━━━ DATA SEGMENT ━━━
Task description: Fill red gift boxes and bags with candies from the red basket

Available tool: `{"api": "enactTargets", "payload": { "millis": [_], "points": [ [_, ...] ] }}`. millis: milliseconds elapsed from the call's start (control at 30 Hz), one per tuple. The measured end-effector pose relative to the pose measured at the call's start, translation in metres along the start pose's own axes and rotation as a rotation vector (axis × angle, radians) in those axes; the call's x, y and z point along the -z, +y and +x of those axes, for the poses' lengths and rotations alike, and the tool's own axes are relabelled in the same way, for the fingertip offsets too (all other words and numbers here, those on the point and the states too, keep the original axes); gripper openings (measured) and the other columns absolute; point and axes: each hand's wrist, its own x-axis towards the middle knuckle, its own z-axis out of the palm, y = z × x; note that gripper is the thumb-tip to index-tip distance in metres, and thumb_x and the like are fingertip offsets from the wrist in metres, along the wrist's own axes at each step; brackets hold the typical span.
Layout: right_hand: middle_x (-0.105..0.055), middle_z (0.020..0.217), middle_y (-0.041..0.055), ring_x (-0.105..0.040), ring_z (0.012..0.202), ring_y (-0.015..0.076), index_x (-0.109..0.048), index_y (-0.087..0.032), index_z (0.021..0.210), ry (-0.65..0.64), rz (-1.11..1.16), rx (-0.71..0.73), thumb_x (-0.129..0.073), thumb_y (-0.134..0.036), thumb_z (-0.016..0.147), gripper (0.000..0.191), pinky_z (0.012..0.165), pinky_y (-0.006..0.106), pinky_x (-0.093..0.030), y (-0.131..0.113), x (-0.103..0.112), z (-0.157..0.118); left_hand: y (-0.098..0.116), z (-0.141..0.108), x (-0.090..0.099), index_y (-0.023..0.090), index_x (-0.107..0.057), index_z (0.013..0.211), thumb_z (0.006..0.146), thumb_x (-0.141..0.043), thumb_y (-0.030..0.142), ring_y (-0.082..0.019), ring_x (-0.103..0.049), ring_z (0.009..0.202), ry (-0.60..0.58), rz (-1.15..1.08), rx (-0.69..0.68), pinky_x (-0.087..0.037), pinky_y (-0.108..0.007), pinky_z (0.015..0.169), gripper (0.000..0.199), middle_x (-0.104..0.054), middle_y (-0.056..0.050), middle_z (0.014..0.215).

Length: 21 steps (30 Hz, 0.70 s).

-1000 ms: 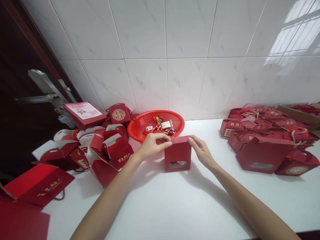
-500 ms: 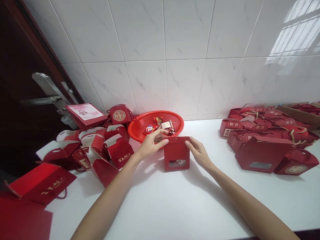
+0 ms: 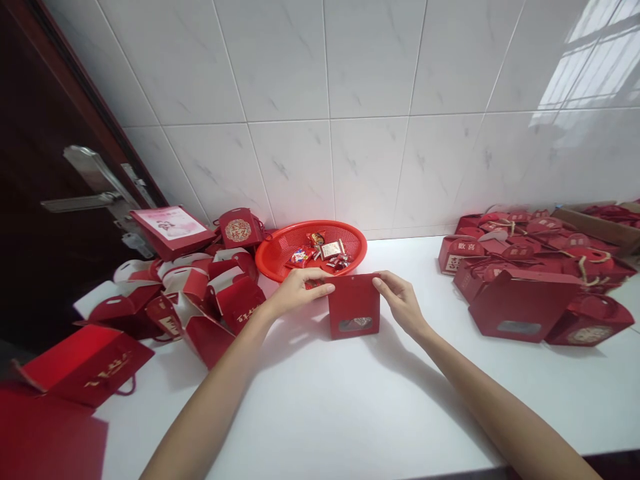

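A small red gift box (image 3: 354,300) stands upright on the white table, with an oval clear window low on its front. Something wrapped shows through that window. My left hand (image 3: 300,291) grips the box's upper left edge, thumb in front and fingers behind. On the upper right edge, my right hand (image 3: 400,299) pinches the card between thumb and fingers. Just behind the box is a red plastic basket (image 3: 265,250) holding several wrapped sweets (image 3: 333,249). The back of the box and the fingertips behind it are hidden.
Several open red boxes (image 3: 240,300) cluster on the left, beside a dark door with a metal handle (image 3: 83,201). Closed red boxes (image 3: 525,303) crowd the right side, with a cardboard carton (image 3: 595,227) behind. A tiled wall (image 3: 370,167) bounds the white table (image 3: 345,413) at the back.
The fingers of my left hand have lowered from above the basket to behind the box's top edge. My right fingers have closed further over the top corner. The box has barely moved.
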Motion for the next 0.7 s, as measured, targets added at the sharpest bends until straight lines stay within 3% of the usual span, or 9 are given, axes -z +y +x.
{"api": "enactTargets", "payload": {
  "millis": [100, 167, 267, 333, 400, 500, 600, 700],
  "points": [
    [-0.071, 0.092, 0.0057, -0.064, 0.088, 0.0235, -0.066, -0.022, 0.090, 0.000, -0.015, -0.004, -0.057, -0.057, 0.092, 0.037, 0.080, 0.036, -0.053, 0.002, -0.001, 0.000, 0.000, 0.000, 0.000, 0.017, -0.076, 0.093, 0.085, -0.064, 0.045, -0.020, -0.066, 0.081, 0.013, -0.001, -0.019, -0.051, -0.027, 0.069, 0.031, -0.075, -0.005, 0.090],
    [-0.070, 0.094, 0.0065, -0.064, 0.088, 0.0235, -0.064, -0.022, 0.092, 0.092, -0.086, 0.019, -0.058, -0.055, 0.090, 0.034, 0.081, 0.037, -0.053, 0.003, -0.001, -0.001, 0.000, 0.001, -0.003, 0.017, -0.075, 0.086, 0.086, -0.063, 0.045, -0.018, -0.064, 0.078, 0.062, 0.027, -0.042, -0.049, -0.027, 0.068, 0.030, -0.074, -0.004, 0.084],
    [-0.066, 0.088, 0.0057, -0.062, 0.081, 0.0219, -0.058, -0.023, 0.088, 0.317, -0.249, 0.141, -0.060, -0.046, 0.090, 0.024, 0.077, 0.037, -0.052, -0.001, 0.000, -0.004, -0.004, 0.003, -0.006, 0.017, -0.073, 0.082, 0.086, -0.062, 0.045, -0.017, -0.061, 0.072, 0.175, 0.048, -0.058, -0.048, -0.026, 0.065, 0.030, -0.070, -0.004, 0.078],
    [-0.063, 0.079, 0.0041, -0.059, 0.073, 0.0198, -0.056, -0.023, 0.083, 0.316, -0.313, 0.259, -0.055, -0.038, 0.093, 0.017, 0.071, 0.035, -0.050, -0.005, -0.003, -0.010, -0.005, 0.003, -0.007, 0.017, -0.071, 0.083, 0.085, -0.063, 0.046, -0.016, -0.061, 0.068, 0.238, 0.012, -0.048, -0.049, -0.026, 0.062, 0.030, -0.069, -0.003, 0.078],
    [-0.062, 0.071, 0.0022, -0.056, 0.063, 0.0173, -0.055, -0.024, 0.081, 0.134, -0.337, 0.381, -0.051, -0.030, 0.095, 0.016, 0.064, 0.032, -0.047, -0.006, -0.011, -0.020, -0.002, 0.004, -0.006, 0.017, -0.070, 0.084, 0.085, -0.064, 0.045, -0.015, -0.062, 0.063, 0.265, -0.043, -0.043, -0.051, -0.027, 0.060, 0.029, -0.067, -0.002, 0.078],
    [-0.062, 0.064, 0.0003, -0.055, 0.056, 0.0152, -0.055, -0.024, 0.077, -0.280, -0.391, 0.605, -0.047, -0.022, 0.092, 0.017, 0.057, 0.029, -0.042, 0.003, -0.036, -0.042, 0.015, 0.008, -0.006, 0.017, -0.069, 0.085, 0.086, -0.065, 0.044, -0.014, -0.063, 0.059, 0.253, -0.110, -0.071, -0.053, -0.026, 0.058, 0.027, -0.064, -0.001, 0.075],
    [-0.060, 0.058, -0.0007, -0.053, 0.053, 0.0155, -0.052, -0.024, 0.069, -0.559, -0.526, 0.797, -0.049, -0.026, 0.090, 0.021, 0.053, 0.030, -0.037, 0.020, -0.067, -0.065, 0.044, 0.016, -0.014, 0.017, -0.069, 0.083, 0.088, -0.066, 0.042, -0.013, -0.064, 0.058, 0.149, -0.195, -0.151, -0.054, -0.026, 0.057, 0.025, -0.064, -0.001, 0.077],
    [-0.063, 0.063, -0.0007, -0.054, 0.056, 0.0147, -0.054, -0.023, 0.068, -0.726, -0.615, 0.823, -0.056, -0.029, 0.088, 0.021, 0.056, 0.030, -0.039, 0.031, -0.087, -0.077, 0.074, 0.029, -0.042, 0.016, -0.073, 0.091, 0.092, -0.063, 0.035, -0.012, -0.065, 0.061, -0.021, -0.222, -0.277, -0.055, -0.026, 0.060, 0.021, -0.068, -0.004, 0.088]
  ]
}}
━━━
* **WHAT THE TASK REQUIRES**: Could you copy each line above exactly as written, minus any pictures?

* **ANSWER SECTION**:
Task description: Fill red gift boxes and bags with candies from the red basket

Available tool: `{"api": "enactTargets", "payload": { "millis": [_], "points": [ [_, ...] ] }}`. millis: milliseconds elapsed from the call's start (control at 30 Hz), one per tuple. The measured end-effector pose relative to the pose measured at the call's start, translation in metres along the start pose's own axes and rotation as a rotation vector (axis × angle, radians) in those axes; the call's x, y and z point along the -z, +y and +x of those axes, for the poses' lengths and rotations alike, and the tool's own axes are relabelled in the same way, for the fingertip offsets too (all other words and numbers here, those on the point and the states too, keep the original axes); gripper openings (measured) and the other columns absolute; point and axes: each hand's wrist, its own x-axis towards the middle knuckle, its own z-axis out of the palm, y = z × x; note that gripper is the thumb-tip to index-tip distance in metres, and thumb_x and the like are fingertip offsets from the wrist in metres, along the wrist's own axes at each step; brackets hold the typical span.
Layout: right_hand: middle_x (-0.105..0.055), middle_z (0.020..0.217), middle_y (-0.041..0.055), ring_x (-0.105..0.040), ring_z (0.012..0.202), ring_y (-0.015..0.076), index_x (-0.109..0.048), index_y (-0.087..0.032), index_z (0.021..0.210), ry (-0.65..0.64), rz (-1.11..1.16), rx (-0.71..0.73), thumb_x (-0.129..0.073), thumb_y (-0.134..0.036), thumb_z (-0.016..0.147), gripper (0.000..0.191), pinky_z (0.012..0.165), pinky_y (-0.006..0.106), pinky_x (-0.093..0.030), y (-0.131..0.113), x (-0.103..0.112), z (-0.157..0.118); left_hand: y (-0.098..0.116), z (-0.141..0.108), x (-0.090..0.099), index_y (-0.023..0.090), index_x (-0.107..0.057), index_z (0.013..0.211), thumb_z (0.006..0.146), thumb_x (-0.141..0.043), thumb_y (-0.030..0.142), ring_y (-0.082..0.019), ring_x (-0.103..0.049), ring_z (0.009..0.202), ry (-0.60..0.58), rz (-1.15..1.08), rx (-0.69..0.68), pinky_x (-0.087..0.037), pinky_y (-0.108..0.007), pinky_z (0.015..0.169), gripper (0.000..0.199), middle_x (-0.104..0.054), middle_y (-0.056..0.050), middle_z (0.014..0.215).

Length: 21 steps (30 Hz, 0.70 s).

-1000 ms: 
-500 ms: 
+0 ms: 

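A small red gift box (image 3: 354,300) stands upright on the white table, with an oval clear window low on its front. Something wrapped shows through that window. My left hand (image 3: 300,291) grips the box's upper left edge, thumb in front and fingers behind. On the upper right edge, my right hand (image 3: 400,299) pinches the card between thumb and fingers. Just behind the box is a red plastic basket (image 3: 265,250) holding several wrapped sweets (image 3: 333,249). The back of the box and the fingertips behind it are hidden.
Several open red boxes (image 3: 240,300) cluster on the left, beside a dark door with a metal handle (image 3: 83,201). Closed red boxes (image 3: 525,303) crowd the right side, with a cardboard carton (image 3: 595,227) behind. A tiled wall (image 3: 370,167) bounds the white table (image 3: 345,413) at the back.
The fingers of my left hand have lowered from above the basket to behind the box's top edge. My right fingers have closed further over the top corner. The box has barely moved.
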Motion for the next 0.7 s, as measured, targets added at the sharpest bends until straight lines stay within 3% of the usual span, or 9 are given, axes -z +y +x.
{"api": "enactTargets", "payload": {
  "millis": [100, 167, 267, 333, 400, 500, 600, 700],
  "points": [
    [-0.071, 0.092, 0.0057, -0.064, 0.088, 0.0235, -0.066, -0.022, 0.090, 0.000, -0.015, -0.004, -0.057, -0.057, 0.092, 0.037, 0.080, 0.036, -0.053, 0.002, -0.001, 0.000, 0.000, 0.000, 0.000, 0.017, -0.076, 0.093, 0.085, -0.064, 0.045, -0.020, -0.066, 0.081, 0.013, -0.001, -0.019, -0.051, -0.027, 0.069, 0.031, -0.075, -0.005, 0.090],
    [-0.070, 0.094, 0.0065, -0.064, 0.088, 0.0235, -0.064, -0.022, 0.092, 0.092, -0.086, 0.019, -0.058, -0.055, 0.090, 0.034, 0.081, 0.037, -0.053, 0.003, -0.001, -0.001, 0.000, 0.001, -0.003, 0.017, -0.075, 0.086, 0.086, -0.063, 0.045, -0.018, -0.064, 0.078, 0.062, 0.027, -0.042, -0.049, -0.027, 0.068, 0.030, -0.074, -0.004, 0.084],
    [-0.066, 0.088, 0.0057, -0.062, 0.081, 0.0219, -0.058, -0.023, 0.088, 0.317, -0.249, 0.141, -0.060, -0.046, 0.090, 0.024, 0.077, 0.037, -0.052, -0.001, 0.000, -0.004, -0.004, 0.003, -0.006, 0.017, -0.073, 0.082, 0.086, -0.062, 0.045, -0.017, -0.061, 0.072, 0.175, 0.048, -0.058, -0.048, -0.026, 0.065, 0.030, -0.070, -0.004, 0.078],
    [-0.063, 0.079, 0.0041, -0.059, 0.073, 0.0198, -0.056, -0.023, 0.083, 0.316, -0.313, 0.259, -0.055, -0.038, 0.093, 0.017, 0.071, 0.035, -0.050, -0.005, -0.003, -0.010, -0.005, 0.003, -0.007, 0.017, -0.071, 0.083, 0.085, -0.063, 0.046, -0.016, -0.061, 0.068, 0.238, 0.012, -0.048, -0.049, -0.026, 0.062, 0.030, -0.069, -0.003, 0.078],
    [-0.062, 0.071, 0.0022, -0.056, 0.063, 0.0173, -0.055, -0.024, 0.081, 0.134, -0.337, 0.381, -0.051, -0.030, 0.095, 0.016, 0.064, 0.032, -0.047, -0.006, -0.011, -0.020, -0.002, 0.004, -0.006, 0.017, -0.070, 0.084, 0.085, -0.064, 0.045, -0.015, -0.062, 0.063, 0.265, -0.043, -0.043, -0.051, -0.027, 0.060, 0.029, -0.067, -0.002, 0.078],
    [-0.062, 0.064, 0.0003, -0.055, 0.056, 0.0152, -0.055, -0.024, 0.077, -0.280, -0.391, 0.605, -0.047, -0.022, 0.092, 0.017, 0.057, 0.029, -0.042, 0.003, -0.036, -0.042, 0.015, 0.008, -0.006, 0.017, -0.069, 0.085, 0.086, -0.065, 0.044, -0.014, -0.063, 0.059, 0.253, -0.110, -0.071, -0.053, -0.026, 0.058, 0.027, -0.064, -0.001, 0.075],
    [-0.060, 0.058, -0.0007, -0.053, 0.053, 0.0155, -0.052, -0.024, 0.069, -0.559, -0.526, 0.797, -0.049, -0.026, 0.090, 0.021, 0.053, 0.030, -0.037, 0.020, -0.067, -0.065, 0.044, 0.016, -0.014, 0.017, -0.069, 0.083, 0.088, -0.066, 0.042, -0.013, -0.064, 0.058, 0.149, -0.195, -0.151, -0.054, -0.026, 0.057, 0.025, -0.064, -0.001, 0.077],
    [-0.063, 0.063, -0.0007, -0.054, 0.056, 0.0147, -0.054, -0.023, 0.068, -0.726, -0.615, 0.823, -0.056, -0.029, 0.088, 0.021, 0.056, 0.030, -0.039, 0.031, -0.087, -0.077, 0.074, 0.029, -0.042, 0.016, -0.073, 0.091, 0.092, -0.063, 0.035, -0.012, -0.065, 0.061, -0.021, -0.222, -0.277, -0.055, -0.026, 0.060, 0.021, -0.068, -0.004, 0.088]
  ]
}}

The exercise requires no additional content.